I slapped the dashboard in frustration. “Kermit, how could you let this happen?”

He didn’t have a response to that one.

“He must have spotted the unit at the shop having the gas tank dried out, and then just followed you when you drove off,” I seethed. “Didn’t you bother to even look behind you to see if you were being followed?”

 “Well, who would do that?” Alan snorted.

“It’s basic repo man procedure!” I stormed. “It’s in the manual.” Or at least it would be if there were a manual.

“How do we know it was Einstein?” Alan wanted to know.

“He told me his name,” Kermit said, as if he’d heard the question.

“Wait, what? Did you hear a voice ask you how you knew who it was?” I demanded, agitated.

“Huh?” Kermit looked worried. “A voice?”

“Never mind,” I stormed. I glared over at Kermit, who appeared ready to fling himself from the truck to get away from me. “Okay, look, this happens sometimes.” Actually, it had never happened, but I didn’t think that would cheer him up. “We’ll just take it again. We know where he works, where he lives. We’ll do it. Okay? We’ll put him back on his feet, Kermit. There’s no better feeling than outsmarting a guy like this and repoing his vehicle.”

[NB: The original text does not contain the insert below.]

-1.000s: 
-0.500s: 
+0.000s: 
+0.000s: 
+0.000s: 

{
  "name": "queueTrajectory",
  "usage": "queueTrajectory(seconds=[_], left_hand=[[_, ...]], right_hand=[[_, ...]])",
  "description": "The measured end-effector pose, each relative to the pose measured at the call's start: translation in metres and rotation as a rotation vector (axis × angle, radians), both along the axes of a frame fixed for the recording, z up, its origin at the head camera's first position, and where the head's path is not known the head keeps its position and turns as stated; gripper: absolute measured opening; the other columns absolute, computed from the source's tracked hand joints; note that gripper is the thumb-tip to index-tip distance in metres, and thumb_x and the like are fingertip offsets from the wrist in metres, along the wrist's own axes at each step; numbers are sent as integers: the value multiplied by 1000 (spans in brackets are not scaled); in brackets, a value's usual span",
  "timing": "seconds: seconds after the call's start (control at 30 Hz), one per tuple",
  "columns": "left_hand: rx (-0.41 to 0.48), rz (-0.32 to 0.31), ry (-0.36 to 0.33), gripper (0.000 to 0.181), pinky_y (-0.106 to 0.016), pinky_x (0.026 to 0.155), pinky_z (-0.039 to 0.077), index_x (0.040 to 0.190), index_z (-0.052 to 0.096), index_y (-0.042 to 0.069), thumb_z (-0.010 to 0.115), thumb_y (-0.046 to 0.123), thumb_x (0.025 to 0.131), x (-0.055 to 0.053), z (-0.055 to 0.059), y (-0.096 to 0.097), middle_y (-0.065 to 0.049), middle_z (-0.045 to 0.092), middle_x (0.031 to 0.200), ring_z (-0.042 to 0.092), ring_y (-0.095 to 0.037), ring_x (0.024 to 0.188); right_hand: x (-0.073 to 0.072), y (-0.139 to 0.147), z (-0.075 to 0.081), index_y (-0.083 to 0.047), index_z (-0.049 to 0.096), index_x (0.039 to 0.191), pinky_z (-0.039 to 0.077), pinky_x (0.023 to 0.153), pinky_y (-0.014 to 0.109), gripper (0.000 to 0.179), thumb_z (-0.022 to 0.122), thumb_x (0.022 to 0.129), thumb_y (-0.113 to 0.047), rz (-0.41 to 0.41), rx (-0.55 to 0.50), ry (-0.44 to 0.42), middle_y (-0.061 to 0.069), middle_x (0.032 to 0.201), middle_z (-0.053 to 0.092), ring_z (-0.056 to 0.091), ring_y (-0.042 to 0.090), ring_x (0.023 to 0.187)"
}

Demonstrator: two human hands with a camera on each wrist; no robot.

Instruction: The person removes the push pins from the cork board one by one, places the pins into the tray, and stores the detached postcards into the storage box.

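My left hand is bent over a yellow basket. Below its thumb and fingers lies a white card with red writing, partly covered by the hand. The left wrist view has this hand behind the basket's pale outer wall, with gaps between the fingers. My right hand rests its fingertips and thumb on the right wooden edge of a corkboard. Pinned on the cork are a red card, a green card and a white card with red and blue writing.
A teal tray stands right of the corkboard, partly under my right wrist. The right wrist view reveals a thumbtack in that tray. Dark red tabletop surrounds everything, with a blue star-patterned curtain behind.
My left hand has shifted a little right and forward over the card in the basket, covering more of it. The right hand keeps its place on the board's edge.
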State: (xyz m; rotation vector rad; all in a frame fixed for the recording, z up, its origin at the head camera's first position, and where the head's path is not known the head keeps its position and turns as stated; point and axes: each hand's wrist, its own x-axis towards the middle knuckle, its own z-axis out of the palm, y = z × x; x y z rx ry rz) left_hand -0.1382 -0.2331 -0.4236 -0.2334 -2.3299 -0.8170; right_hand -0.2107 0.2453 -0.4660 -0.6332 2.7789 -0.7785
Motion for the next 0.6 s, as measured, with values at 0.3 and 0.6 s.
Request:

“No better feeling,” Alan repeated. “Not winning a million dollars. Not making love to a woman.” I slapped the dashboard again, signaling him to shut up.

Kermit perked up a little, straightening in his seat and nodding, seeing himself driving off in Einstein’s truck, probably giving the guy the finger on the way past.

Apparently he felt that we had bonded somehow, because a few minutes later he lightly punched me on the arm like we were old pals. “Listen, I was talking to Becky last night.”

“Becky,” I repeated. The friendly smile dropped from my face.

“Right.” He swallowed, but it was too late to back out now. “Becky. I was talking to her last night about this deal I have. See, you can run nonswipe transactions for your charge cards. So what I told her—” 

“What you told Becky,” I interrupted.

A full thirty seconds passed by while Kermit contemplated the fact that he was hurtling down the highway with a man at the wheel known to have voices in his head. “Right. Becky.”

“My sister.”

“Your sister,” Kermit responded as if hypnotized.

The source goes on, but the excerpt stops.